Double Successive Over-Relaxation Q-Learning with an Extension to Deep Reinforcement Learning
This work addresses convergence issues in reinforcement learning for practitioners, though it is incremental as it builds on existing SOR methods.
The paper tackles slow convergence in Q-learning by proposing a sample-based, model-free double SOR Q-learning algorithm, which reduces bias and is extended to deep RL, showing improved performance in tabular and large-scale environments.

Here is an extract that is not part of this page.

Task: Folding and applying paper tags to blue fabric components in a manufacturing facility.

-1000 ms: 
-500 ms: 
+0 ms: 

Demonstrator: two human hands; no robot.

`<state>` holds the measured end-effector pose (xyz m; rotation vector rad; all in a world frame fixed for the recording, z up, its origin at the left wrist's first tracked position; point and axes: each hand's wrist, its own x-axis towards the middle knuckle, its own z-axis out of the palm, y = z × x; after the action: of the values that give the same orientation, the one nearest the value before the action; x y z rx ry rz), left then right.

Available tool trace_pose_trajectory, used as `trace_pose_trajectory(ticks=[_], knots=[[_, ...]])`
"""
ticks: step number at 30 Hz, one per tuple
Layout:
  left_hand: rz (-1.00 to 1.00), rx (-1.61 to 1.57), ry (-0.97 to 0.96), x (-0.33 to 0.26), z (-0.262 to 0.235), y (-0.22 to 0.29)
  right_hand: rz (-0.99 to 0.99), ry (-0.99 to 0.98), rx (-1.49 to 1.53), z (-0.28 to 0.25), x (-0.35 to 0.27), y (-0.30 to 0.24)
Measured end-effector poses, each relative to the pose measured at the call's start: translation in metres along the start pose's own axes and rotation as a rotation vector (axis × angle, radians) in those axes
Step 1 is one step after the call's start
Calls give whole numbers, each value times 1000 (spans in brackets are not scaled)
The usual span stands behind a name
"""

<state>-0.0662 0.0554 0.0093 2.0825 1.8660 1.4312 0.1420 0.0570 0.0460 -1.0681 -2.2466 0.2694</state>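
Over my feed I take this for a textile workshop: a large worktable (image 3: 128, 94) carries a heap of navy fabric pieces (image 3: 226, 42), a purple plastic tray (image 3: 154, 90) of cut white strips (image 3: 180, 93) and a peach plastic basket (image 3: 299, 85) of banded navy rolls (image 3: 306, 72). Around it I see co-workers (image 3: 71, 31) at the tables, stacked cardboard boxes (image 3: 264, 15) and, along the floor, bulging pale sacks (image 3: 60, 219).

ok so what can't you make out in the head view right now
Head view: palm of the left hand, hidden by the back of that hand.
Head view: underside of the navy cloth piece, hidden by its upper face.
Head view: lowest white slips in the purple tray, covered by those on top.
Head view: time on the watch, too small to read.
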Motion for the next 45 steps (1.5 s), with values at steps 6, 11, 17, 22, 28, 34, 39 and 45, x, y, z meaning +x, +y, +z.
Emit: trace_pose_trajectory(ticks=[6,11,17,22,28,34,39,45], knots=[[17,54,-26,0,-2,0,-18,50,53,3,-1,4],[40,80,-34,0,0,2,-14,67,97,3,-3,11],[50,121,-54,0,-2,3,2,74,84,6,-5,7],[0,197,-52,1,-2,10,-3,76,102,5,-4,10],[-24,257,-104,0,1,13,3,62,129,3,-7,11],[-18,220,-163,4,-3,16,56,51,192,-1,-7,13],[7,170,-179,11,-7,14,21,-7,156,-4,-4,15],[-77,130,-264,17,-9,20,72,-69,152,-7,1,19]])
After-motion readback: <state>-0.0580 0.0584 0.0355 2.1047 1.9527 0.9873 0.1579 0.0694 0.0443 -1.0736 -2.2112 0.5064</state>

Q-learning is a widely used algorithm in reinforcement learning (RL), but its convergence can be slow, especially when the discount factor is close to one. Successive Over-Relaxation (SOR) Q-learning, which introduces a relaxation factor to speed up convergence, addresses this issue but has two major limitations: In the tabular setting, the relaxation parameter depends on transition probability, making it not entirely model-free, and it suffers from overestimation bias. To overcome these limitations, we propose a sample-based, model-free double SOR Q-learning algorithm. Theoretically and empirically, this algorithm is shown to be less biased than SOR Q-learning. Further, in the tabular setting, the convergence analysis under boundedness assumptions on iterates is discussed. The proposed algorithm is extended to large-scale problems using deep RL. Finally, the tabular version of the proposed algorithm is compared using roulette and grid world environments, while the deep RL version is tested on a maximization bias example and OpenAI Gym environments.